(Reading time: 12 minutes)
Let’s re-visit the problem of finding the value of \(O\). In other words, how do we find the new label of in Model 2?
In a linear algebra class, one learns that this can be done using matrix multiplication. But why does the algebraic procedure of matrix multiplication work? Why does the first step specifically use the dot product of the first row and the input vector? What even is a dot product?
And What Do Dot Products have to do with Measurement?
Let’s figure this out by first understanding what we need to know to calculate the values of \(O\) that represents data sample . All data samples in Model 2 are represented by two measurements:
1) How likely it is to be a Cat
2) How likely it is to be a Rat $$O = \def\a{\color{orange}{Cat}} \def\b{\color{green}{Rat}} \begin{bmatrix} \a \\ \b \end{bmatrix}$$
So if we want to find the value of \(O\), we need to calculate these two values. Recall in the previous section that we were able to calculate the value of “how likely to be cat” using the values of “face length” and “body size”:
Shorter face + Bigger body = Likely a Cat
\(\color{red}{face_{cat}} * 0.5 + \color{blue}{body_{cat}} * 2\) = the value 0.5(face_cat)+2(body_cat) on the cat axes
Notice how this resembles the following dot product: 1
$$ \def\a{\color{red}{face_{cat}}} \def\b{\color{blue}{body_{cat}}} \begin{bmatrix} \a & \b \end{bmatrix} \cdot \begin{bmatrix} 0.5 \\ 2 \end{bmatrix} = \color{red}{face_{cat}} * 0.5 + \color{blue}{body_{cat}} * 2$$
Not only that, but it resembles the first step of matrix multiplication:
$$ \def\a{\color{red}{face_{cat}}} \def\b{\color{blue}{body_{cat}}} \begin{bmatrix} \a & \b \\ ? & ? \end{bmatrix} \begin{bmatrix} 0.5 \\ 2 \end{bmatrix} = \begin{bmatrix} \a * 0.5 + \b * 2 \\ ?\end{bmatrix} $$
In fact, the matrix on the left is none other than \(W\) from the figure above, which is used in the equation \(O = WX\).

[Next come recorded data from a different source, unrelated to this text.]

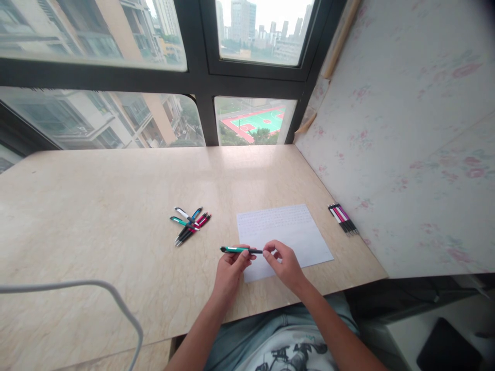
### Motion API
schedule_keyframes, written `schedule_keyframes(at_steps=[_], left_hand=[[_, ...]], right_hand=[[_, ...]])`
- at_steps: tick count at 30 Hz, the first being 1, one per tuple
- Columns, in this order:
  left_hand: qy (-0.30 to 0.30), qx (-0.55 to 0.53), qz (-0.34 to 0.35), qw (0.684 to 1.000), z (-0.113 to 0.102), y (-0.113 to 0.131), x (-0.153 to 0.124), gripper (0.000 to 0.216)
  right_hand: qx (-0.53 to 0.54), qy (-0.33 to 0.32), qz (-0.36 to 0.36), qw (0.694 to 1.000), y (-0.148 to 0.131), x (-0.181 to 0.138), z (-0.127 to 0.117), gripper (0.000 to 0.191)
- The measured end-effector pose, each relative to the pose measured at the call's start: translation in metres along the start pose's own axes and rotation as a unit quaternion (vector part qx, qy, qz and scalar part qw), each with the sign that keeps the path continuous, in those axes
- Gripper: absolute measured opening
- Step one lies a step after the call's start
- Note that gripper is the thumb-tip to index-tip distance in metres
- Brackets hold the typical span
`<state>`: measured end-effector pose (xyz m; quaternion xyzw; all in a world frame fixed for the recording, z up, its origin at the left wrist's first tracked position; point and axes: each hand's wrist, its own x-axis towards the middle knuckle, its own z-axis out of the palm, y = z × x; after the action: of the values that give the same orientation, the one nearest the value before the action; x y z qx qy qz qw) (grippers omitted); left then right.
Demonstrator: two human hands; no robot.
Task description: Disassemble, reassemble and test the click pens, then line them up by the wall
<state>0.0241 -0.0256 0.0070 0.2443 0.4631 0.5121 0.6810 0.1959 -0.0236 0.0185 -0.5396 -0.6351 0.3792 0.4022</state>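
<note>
A green and black pen point(235, 250) lies nearly level above the lower left part of a written sheet of paper point(286, 234). My left hand point(231, 268) grips its barrel between thumb and fingers. At the pen's black tip end, the thumb and fingers of my right hand point(284, 263) are pinched together on it. Left of the paper lies a loose, crossed pile of pens point(190, 226), with green, white, blue and red barrels. Several more pens point(343, 219), purple, white and red, lie side by side in a neat row right of the paper.
The marbled tabletop point(96, 216) runs back to a dark window frame point(209, 118). A papered wall point(406, 154) bounds the right side, close to the row of pens. A grey cable or tube point(100, 283) curves across the front left.
</note>
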Motion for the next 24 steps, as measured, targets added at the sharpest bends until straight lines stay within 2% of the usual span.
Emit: schedule_keyframes(at_steps=[10, 14, 18, 24], left_hand=[[-0.022, 0.002, -0.005, 1.000, 0.0003, -0.0043, -0.0001, 0.031], [-0.017, -0.002, -0.010, 1.000, 0.0011, -0.0034, -0.0008, 0.032], [-0.004, -0.014, -0.019, 1.000, 0.0015, -0.0035, -0.0007, 0.032], [0.001, -0.008, -0.016, 1.000, 0.0030, -0.0059, -0.0008, 0.034]], right_hand=[[0.000, -0.004, 0.014, 1.000, 0.0047, 0.0000, 0.0019, 0.034], [0.022, -0.001, 0.026, 0.999, 0.0028, -0.0004, 0.0011, 0.028], [0.005, -0.020, 0.007, 1.000, 0.0019, 0.0004, 0.0011, 0.022], [-0.030, -0.034, -0.003, 0.999, 0.0037, 0.0016, 0.0013, 0.033]])
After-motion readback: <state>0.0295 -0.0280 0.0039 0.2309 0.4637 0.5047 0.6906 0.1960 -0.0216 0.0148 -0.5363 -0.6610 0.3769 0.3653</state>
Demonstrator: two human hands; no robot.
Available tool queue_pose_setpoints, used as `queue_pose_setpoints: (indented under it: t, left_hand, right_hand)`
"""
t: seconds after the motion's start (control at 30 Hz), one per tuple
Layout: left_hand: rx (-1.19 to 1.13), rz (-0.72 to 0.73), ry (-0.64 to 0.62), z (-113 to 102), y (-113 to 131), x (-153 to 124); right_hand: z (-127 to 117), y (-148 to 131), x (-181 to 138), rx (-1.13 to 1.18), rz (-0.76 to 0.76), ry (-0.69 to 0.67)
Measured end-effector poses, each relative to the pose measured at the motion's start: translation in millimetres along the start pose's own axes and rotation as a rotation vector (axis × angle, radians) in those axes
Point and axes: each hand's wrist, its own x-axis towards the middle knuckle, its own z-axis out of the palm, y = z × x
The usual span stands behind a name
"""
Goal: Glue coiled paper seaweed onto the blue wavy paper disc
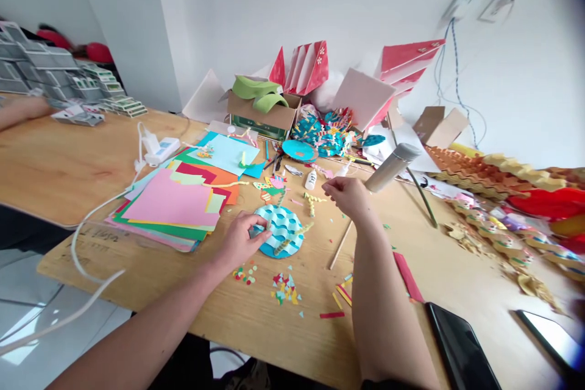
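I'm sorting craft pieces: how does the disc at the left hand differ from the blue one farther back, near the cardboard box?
The near disc has a pale-blue wavy layer on top; the far disc shows none. The left hand touches the near disc; no hand touches the far disc. Both are round and blue.

**Matt Paper Meeting Smooth Wood on Table (pixel 315 286)**

Smooth, grained wood is spanning the surface, where coloured sheets (pixel 171 198) are showing a flat, matt paper finish. A blue disc (pixel 283 225) is displaying rippled, paper-like relief. A cylinder (pixel 392 169) is gleaming like brushed metal, a black phone (pixel 464 344) is looking glossy and glassy, and a power strip (pixel 163 151) is presenting smooth white plastic.
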Motion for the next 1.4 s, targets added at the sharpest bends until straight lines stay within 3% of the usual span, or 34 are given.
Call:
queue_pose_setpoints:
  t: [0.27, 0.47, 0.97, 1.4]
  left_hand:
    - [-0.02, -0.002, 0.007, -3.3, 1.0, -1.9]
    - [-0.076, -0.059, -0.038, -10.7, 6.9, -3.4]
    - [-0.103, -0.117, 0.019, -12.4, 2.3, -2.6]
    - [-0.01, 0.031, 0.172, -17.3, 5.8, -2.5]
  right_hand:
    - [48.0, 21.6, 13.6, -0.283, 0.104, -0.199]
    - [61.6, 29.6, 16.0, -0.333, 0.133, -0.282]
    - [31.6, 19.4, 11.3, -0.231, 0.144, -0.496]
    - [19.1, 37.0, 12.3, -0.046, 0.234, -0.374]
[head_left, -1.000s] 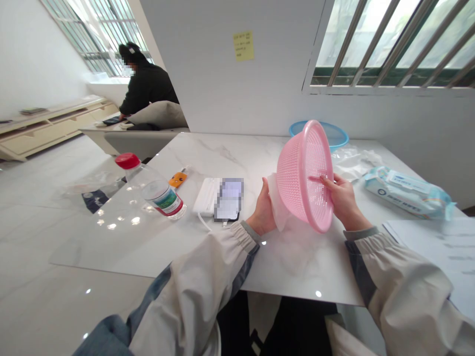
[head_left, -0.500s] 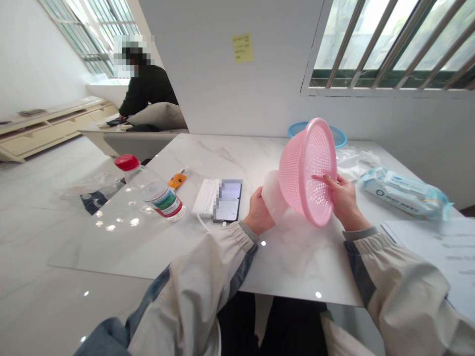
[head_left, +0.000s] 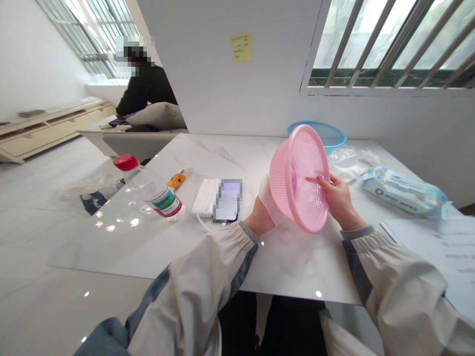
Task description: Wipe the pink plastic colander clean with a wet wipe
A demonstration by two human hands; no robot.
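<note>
A pink plastic colander [head_left: 281, 173] is tilted above the table, its open mouth turned to the right and toward me. My right hand [head_left: 339, 198] grips its right rim, the thumb outside and a finger showing on the inner side through the mouth. Against the colander's outer left wall, my left hand [head_left: 261, 216] presses a white wipe [head_left: 273, 210]. The left fingertips are hidden behind the wipe and the colander.
Behind the colander is a blue basket [head_left: 336, 136] by the wall. Clear plastic [head_left: 351, 163] and a wipes pack [head_left: 404, 192] lie to the right, above printed paper [head_left: 438, 247]. Leftward are a phone [head_left: 228, 200], white power bank [head_left: 204, 197], orange item [head_left: 176, 181] and bottle [head_left: 163, 200].
The colander has shifted slightly left and down, its mouth turning more toward me. The left hand's wipe has slid behind its wall, and the right hand has moved along with the rim.
</note>
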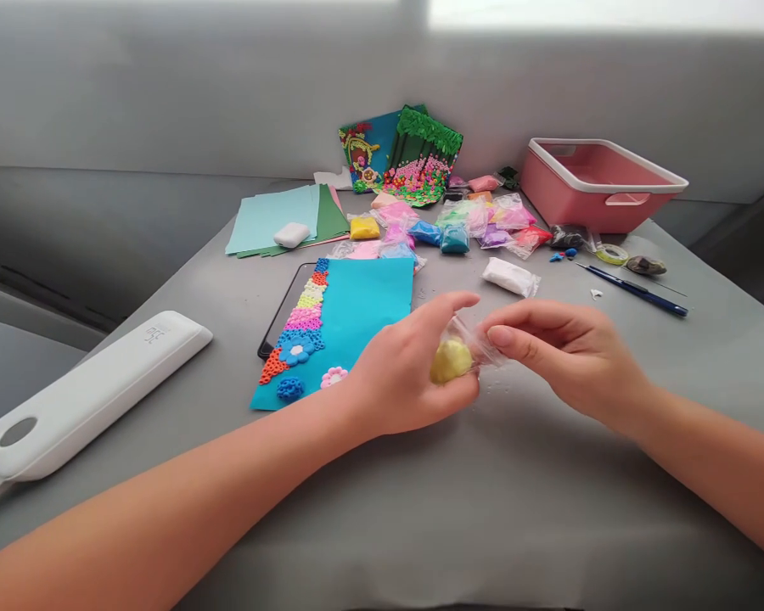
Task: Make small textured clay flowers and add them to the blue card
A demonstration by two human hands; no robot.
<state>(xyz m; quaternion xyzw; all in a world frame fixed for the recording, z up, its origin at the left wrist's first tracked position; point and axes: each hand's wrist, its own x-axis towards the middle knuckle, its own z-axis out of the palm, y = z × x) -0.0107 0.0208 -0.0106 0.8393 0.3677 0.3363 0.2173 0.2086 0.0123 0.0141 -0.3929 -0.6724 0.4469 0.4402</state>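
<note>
My left hand (401,373) grips a small clear plastic bag holding a lump of yellow clay (450,360) just above the grey table (484,509). My right hand (566,352) pinches the bag's other end with its fingertips. Both hands meet in the middle of the view, just right of a turquoise foam sheet (362,310). That sheet carries clay flowers and coloured patterned strips (302,327) along its left edge.
Several small bags of coloured clay (458,225) lie behind the sheet, with a white clay bag (510,277) nearer. A pink tub (595,182), a blue tool (637,290), a finished clay picture (407,157), coloured paper sheets (286,219) and a white device (89,395) surround them.
</note>
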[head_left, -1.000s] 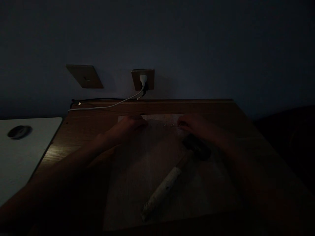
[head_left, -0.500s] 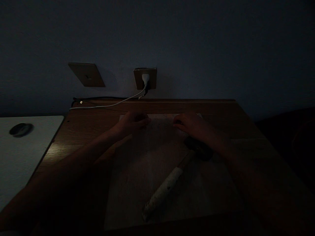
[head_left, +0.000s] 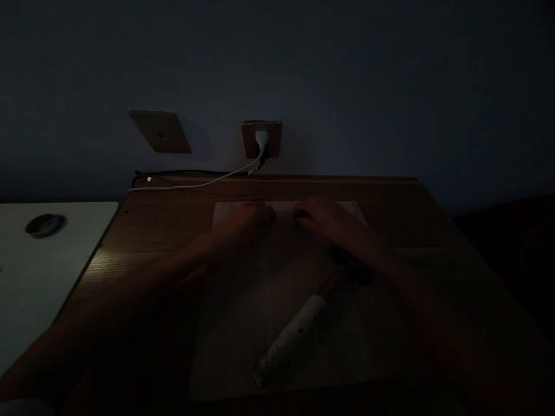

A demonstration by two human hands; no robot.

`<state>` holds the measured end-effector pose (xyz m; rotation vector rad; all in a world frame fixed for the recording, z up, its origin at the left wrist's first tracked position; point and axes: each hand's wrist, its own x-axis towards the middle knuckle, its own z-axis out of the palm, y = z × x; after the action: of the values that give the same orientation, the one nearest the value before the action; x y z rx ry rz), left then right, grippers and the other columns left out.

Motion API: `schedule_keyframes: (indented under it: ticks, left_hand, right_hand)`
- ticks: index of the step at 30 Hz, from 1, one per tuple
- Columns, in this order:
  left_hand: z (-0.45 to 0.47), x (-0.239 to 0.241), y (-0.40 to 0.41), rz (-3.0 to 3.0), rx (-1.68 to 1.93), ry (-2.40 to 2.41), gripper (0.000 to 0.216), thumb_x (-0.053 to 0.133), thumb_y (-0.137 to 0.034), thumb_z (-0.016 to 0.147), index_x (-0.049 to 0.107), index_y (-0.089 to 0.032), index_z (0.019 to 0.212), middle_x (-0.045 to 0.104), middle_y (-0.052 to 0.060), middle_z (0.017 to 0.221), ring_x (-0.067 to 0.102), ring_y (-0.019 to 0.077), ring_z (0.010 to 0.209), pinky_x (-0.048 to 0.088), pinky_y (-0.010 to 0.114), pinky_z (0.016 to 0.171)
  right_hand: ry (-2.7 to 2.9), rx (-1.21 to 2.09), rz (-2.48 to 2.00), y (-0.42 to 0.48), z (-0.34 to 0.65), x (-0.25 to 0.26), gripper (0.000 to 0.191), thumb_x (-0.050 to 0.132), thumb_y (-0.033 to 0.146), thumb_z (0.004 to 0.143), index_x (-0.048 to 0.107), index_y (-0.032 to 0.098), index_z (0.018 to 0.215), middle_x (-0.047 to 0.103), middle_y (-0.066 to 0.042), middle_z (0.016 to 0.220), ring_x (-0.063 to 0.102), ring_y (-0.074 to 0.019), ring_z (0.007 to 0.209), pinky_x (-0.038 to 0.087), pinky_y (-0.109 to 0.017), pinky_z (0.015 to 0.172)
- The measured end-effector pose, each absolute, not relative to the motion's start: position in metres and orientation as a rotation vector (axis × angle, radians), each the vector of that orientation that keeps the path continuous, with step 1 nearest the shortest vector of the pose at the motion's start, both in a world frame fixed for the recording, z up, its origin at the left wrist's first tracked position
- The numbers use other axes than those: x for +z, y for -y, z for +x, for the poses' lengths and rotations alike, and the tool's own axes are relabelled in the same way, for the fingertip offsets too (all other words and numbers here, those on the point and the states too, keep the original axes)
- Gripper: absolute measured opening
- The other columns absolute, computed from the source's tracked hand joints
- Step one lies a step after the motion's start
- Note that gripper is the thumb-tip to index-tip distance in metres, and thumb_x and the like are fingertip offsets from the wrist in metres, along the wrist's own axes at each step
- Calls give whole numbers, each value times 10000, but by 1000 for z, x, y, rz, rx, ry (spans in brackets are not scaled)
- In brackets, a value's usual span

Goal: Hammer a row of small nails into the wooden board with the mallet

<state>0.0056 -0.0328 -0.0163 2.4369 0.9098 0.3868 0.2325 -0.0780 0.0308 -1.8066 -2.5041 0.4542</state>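
Note:
A pale, thin sheet (head_left: 234,358) lies on the wooden tabletop, with a hammer (head_left: 288,341) resting aslant on it. The hammer's dark head is partly hidden behind my right forearm; its worn, whitish handle points toward me. At the sheet's far edge, my left hand (head_left: 251,216) is closed, fingers curled inward and blurred. My right hand (head_left: 316,215) faces it a short gap away, also closed with the fingertips bent down. Dim light hides whatever may be between the fingers of either hand.
Behind the table stands a wall with a blank-looking plate (head_left: 162,133) and an outlet (head_left: 273,138). A white plug (head_left: 261,138) sits in it, its cable (head_left: 203,184) trailing left along the back edge. On the left is a white surface (head_left: 26,289) bearing a dark round object (head_left: 45,225).
My hands have come closer together along the sheet's far edge, the left moving right and the right moving slightly left. The hammer stays in place on the sheet; the view has shifted a little.

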Motion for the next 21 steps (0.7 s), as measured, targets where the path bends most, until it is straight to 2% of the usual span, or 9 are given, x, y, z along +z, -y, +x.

\[\def\a{\color{red}{1}} \def\b{\color{blue}{1.5}} \def\c{\color{red}{-1.5}} \def\d{\color{blue}{1}} \begin{bmatrix} \a & \b \\ \c & \d \end{bmatrix} = \def\a{\color{red}{face_{cat}}} \def\b{\color{blue}{body_{cat}}} \begin{bmatrix} \a & \b \\ ? & ? \end{bmatrix}\]We mentioned that \(face_{cat}\) and \(body_{cat}\) are weights that denote how important each feature is in the calculation. For example, if body size is more important, we’d set \(body_{cat} = 1.5 > face_{cat} = 1\).
But what does this dot product mean in terms of our dataset? To make its meaning easier to understand, let \(face_{cat}=4\), and let’s ignore the second term by setting \(body_{cat} = ?\)
\[\color{red}{W}\color{#CBC3E3}{X} = \color{orange}{O}\]$$ \def\a{\color{red}{(face_{cat}=4)}} \def\b{\color{#CBC3E3}{0.5}} \def\c{\color{red}{4}} \def\d{\color{orange}{2}} \begin{bmatrix} \a & ? \\ ? & ? \end{bmatrix} \begin{bmatrix} \b \\ ? \end{bmatrix} = \begin{bmatrix} \c * \b = \d \\ ?\end{bmatrix} $$
0.5 units of face length → 2 units of 'likely to be cat'
In other words, “for every face length of unit 1, there are 4 units of cat”. Thus, for half a unit of face length, we have half of the proportionate amount of cat, which is 2. Doesn’t this sound familiar, like unit conversion?
For every 1 meter, there are 3.28 feet. So if an entity is 2 meters long:
$$ \def\a{\color{red}{(meter_{feet}=3.28)}} \def\b{\color{#CBC3E3}{2}} \def\c{\color{red}{3.28}} \def\d{\color{orange}{6.56}} \begin{bmatrix} \a \end{bmatrix} \begin{bmatrix} \b \end{bmatrix} = \begin{bmatrix} \c * \b = \d \end{bmatrix} $$
2 units of meter → 6.56 units of feet
Indeed, one dot product step is analogous to 1D matrix multiplication; so two dot product steps would be analogous to 2D matrix multiplication. At last, we realize that matrix multiplication, or “Change of Basis”, is none other than unit conversion multiplication, or “Change of Units”. That is, \(O\) refers to the same quantity that \(X\) refers to, except the two vectors measure it using different units.2
But in contrast to the 1D “meter to feet” example, the “face and body to cat” example uses two measurements to find the value of cat. Matrix multiplication allows for a change of multiple units, or multiple dimensions. The weight matrix \(W\) is analogous to the conversion factor.
In summary:
1) A Dot Product is used to convert multiple units into a new unit
2) Multiple dot products are used in Matrix Multiplication to find multiple new units
Just like how each row of \(X\) measures the same entity but using a different unit (a basis vector of Model 1), each row of \(O\) uses a different unit (a basis vector of Model 2) to measure the same entity, and each is calculated using the known measurements from \(X\).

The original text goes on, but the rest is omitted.